Conservative justice Neil Gorsuch – who agreed with justice Brett Kavanaugh, Samuel Alito and Clarence Thomas – criticized the Democratic governor, criticizing the perception of “basic enterprises”.

“So, at least the governor says we’re not sure we’re going to church, but it’s always good to pick up another bottle of wine, buy a new bike, or explore its distant points and meridians in the afternoon.” Gorsuch wrote. “Who knew public health fit so perfectly with worldly comfort?”

Gorsuch strongly criticized the integrity of Roberts and his liberal colleagues for their dissent, to which Roberts responded that he and his colleagues “simply look at the matter differently after reflecting on their efforts to fulfill their Constitutional responsibilities after careful study and analysis.”

In a separate opinion, Justice Sotomayor points to the devastating effects of the epidemic and the disregard for the opinion of health experts.

“Court judges are playing a deadly game in the secondary guessing of health officials’ expert opinion on the environments in which an infectious virus is spreading, which now infects one million Americans a week.” Sotomayor wrote.

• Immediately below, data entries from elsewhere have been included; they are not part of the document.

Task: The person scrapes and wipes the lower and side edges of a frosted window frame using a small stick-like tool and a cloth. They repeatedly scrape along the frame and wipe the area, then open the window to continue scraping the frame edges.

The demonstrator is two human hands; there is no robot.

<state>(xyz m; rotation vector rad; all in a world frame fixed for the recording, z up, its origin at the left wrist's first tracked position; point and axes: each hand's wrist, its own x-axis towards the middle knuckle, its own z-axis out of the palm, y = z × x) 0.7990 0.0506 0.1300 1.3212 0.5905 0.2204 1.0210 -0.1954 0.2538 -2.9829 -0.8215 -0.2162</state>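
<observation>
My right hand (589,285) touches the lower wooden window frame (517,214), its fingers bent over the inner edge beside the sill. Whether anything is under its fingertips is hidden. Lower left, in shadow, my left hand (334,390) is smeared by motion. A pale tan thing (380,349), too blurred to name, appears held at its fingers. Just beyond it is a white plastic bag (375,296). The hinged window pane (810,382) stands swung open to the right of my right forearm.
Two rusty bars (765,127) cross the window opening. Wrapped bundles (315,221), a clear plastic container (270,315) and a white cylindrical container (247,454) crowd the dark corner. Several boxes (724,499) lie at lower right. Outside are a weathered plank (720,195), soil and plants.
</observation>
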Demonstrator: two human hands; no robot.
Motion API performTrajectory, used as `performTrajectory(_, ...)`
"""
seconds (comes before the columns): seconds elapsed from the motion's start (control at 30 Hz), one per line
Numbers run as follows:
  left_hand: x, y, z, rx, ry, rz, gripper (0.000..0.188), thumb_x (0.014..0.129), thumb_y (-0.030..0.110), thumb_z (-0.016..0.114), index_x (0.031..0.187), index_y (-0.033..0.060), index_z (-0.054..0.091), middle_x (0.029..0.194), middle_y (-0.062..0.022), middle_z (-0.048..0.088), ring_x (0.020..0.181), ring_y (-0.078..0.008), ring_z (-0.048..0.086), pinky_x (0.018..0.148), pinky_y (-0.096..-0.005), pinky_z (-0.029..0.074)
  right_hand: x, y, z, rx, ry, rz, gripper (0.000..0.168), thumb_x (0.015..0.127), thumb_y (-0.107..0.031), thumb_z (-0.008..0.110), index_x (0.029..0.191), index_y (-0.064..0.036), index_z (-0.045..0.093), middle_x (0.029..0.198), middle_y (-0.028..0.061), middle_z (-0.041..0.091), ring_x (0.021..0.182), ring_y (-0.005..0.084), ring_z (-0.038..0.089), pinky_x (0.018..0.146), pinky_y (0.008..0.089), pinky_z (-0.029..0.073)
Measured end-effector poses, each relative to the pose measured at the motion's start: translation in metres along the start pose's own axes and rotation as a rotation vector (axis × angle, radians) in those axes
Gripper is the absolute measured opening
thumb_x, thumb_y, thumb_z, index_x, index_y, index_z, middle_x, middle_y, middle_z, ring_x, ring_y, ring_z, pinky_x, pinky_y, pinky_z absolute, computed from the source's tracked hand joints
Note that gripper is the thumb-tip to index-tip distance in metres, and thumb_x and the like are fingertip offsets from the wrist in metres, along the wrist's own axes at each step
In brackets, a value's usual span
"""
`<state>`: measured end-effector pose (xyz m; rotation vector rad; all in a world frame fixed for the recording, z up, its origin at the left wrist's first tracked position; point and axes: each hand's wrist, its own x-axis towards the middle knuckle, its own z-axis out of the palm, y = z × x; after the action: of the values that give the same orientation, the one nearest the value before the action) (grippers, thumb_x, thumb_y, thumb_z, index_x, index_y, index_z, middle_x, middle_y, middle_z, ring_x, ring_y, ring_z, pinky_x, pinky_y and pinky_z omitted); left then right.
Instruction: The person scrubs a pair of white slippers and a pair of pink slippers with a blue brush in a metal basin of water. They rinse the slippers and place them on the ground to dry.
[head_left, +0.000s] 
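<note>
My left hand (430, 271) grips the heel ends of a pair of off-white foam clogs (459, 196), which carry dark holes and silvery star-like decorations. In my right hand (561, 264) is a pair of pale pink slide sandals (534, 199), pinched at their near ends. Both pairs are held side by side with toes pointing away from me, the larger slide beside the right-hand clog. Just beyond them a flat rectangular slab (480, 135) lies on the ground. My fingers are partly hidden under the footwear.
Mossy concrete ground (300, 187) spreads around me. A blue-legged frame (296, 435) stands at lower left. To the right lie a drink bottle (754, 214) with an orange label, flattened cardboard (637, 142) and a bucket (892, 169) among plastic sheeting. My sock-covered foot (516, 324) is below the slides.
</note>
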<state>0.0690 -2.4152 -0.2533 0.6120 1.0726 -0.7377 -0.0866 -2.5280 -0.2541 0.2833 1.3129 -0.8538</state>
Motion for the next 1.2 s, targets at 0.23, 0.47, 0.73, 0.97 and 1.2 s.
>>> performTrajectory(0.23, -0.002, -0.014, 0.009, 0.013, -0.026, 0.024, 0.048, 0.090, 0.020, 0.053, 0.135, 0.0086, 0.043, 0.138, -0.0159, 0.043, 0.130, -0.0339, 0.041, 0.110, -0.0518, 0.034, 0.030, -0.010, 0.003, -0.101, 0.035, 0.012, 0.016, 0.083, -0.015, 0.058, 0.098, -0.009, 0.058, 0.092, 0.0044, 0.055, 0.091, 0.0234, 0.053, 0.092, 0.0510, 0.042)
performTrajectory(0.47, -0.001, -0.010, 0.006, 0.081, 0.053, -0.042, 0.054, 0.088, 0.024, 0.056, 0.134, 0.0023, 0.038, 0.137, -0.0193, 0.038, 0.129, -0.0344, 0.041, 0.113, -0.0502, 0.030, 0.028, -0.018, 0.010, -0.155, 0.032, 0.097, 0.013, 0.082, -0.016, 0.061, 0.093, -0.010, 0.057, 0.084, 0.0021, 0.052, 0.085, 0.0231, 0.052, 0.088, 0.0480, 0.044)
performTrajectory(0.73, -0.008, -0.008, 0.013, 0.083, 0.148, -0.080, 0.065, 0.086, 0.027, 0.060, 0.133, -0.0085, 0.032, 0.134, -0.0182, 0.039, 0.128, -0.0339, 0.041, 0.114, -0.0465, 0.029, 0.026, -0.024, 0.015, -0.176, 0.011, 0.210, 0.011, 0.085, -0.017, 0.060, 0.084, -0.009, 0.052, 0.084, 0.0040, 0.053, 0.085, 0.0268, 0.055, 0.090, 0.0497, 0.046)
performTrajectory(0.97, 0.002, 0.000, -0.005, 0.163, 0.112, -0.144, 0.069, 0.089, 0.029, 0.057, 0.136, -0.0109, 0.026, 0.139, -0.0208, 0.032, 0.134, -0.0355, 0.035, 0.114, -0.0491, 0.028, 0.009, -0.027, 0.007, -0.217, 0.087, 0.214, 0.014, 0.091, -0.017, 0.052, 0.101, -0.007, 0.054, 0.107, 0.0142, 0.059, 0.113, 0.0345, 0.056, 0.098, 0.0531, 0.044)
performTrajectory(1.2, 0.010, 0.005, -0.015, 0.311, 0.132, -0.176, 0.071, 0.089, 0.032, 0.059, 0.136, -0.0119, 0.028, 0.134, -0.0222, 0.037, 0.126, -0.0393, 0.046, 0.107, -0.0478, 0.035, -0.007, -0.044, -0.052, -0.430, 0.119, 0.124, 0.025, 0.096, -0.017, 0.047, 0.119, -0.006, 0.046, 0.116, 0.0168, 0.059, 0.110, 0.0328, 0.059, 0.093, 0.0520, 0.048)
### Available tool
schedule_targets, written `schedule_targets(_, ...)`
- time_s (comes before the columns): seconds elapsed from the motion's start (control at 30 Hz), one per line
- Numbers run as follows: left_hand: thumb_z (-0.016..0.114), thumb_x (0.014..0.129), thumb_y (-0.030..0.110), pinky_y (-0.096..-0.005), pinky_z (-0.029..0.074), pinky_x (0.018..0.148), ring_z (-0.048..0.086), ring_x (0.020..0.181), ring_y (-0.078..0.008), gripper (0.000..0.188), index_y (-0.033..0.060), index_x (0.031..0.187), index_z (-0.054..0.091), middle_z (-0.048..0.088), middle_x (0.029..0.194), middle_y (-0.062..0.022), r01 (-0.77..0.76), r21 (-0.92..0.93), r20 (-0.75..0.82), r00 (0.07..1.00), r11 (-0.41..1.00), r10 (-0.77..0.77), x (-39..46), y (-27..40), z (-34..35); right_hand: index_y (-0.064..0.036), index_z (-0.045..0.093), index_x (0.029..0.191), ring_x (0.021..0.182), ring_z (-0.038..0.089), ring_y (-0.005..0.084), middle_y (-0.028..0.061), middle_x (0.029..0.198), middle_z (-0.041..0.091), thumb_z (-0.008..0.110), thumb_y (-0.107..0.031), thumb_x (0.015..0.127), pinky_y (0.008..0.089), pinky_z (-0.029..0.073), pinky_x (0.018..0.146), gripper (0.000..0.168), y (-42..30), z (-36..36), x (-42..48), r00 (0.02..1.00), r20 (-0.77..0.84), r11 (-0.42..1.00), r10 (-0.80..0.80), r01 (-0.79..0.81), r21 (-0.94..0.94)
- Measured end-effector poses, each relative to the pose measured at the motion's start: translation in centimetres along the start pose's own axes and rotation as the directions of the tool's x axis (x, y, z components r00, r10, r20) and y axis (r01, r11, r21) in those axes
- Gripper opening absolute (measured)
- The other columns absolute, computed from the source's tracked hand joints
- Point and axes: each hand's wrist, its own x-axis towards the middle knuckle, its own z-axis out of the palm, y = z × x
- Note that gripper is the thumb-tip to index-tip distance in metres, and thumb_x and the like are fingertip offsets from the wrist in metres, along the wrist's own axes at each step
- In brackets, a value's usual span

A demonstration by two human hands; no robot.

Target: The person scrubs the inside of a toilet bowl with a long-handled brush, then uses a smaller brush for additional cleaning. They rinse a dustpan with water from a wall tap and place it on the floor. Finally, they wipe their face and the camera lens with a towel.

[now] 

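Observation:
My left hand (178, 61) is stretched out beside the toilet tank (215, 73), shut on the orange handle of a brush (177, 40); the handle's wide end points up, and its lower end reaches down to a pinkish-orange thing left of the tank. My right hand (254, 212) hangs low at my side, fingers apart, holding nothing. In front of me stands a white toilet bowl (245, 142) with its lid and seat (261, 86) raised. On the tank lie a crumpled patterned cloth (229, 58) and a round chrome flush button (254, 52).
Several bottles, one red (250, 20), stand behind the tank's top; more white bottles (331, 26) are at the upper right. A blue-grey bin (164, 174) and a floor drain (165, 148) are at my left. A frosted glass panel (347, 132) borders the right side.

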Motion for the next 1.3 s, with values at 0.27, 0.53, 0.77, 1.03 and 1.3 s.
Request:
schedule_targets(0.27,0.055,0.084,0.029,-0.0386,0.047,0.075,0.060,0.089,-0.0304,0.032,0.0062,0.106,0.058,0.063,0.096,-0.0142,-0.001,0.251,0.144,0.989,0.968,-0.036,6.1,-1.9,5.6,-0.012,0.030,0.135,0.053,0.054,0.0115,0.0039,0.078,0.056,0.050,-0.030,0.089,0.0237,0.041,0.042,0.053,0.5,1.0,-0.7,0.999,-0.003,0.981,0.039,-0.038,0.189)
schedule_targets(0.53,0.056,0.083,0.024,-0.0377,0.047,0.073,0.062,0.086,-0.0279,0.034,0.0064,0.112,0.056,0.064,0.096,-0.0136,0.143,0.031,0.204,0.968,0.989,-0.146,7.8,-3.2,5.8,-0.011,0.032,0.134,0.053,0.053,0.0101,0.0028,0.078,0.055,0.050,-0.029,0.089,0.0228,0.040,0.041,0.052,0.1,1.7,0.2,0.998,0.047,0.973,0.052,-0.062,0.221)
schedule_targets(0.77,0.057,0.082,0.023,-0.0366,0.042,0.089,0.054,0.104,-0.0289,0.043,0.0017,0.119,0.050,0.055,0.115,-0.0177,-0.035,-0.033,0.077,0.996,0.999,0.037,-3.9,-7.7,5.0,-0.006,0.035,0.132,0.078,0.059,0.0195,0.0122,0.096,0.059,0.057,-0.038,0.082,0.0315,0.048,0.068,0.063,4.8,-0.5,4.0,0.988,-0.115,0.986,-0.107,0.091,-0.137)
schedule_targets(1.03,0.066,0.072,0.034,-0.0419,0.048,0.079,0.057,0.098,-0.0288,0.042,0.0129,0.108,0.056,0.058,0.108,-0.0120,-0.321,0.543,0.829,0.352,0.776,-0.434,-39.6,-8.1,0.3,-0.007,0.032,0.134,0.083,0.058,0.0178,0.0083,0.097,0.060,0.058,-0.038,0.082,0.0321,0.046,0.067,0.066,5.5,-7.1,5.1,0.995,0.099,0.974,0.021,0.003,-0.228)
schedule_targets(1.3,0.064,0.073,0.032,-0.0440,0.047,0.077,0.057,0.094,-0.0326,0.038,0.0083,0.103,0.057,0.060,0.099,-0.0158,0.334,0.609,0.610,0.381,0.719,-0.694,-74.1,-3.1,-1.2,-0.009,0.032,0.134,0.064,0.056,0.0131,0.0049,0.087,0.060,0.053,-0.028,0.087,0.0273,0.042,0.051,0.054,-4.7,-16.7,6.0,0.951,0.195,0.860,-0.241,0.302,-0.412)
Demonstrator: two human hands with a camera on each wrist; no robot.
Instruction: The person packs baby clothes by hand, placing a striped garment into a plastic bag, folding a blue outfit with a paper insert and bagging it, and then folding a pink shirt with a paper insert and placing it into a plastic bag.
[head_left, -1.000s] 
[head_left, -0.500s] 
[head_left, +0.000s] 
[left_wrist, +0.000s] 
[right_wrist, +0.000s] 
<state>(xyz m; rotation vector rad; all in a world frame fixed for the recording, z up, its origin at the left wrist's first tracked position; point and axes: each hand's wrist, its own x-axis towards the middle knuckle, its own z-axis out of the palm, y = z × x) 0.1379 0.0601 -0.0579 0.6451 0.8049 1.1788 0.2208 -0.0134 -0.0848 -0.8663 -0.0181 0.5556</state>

In the footnotes, Sotomayor discussed a case called irony when he considered New York’s low infection rate due to Cuomo’s limitations.

“Ironically, because of the success of public health measures in New York, the diocese is no longer subject to the upper limits on the number of attendance it wants to achieve,” Sotomayor said. “Yet the Court allows this application to ensure that if the rate of infection rises again, the governor will not be able to implement measures that have proved so successful as to allow the free (and relatively safe) practice of religion in New York.”

He also reminded conservative members of the court that President Donald Trump’s “Muslim ban” did not take into account their concerns about religious discrimination.

“A few minutes ago, this court rejected the application of increased control over the presidential proclamation restricting immigration from Muslim-majority countries, despite President Trump’s designation of the proclamation as a ‘Muslim ban’, originally described as a ‘complete and complete cessation’ by Muslims.” entry into the United States until the representatives of our country can figure out what is going on here, “” wrote Sotomayor.

“If the president’s statements do not show” that the contested restrictions violate the minimum requirement of religious neutrality, “it is difficult to comprehend how Governor Cuomo is performing,” the woman continued.

In his teleconference, Cuomo mentioned that the case was also not closed as it goes to the U.S. Court of Appeals in New York’s Second District, which is pending.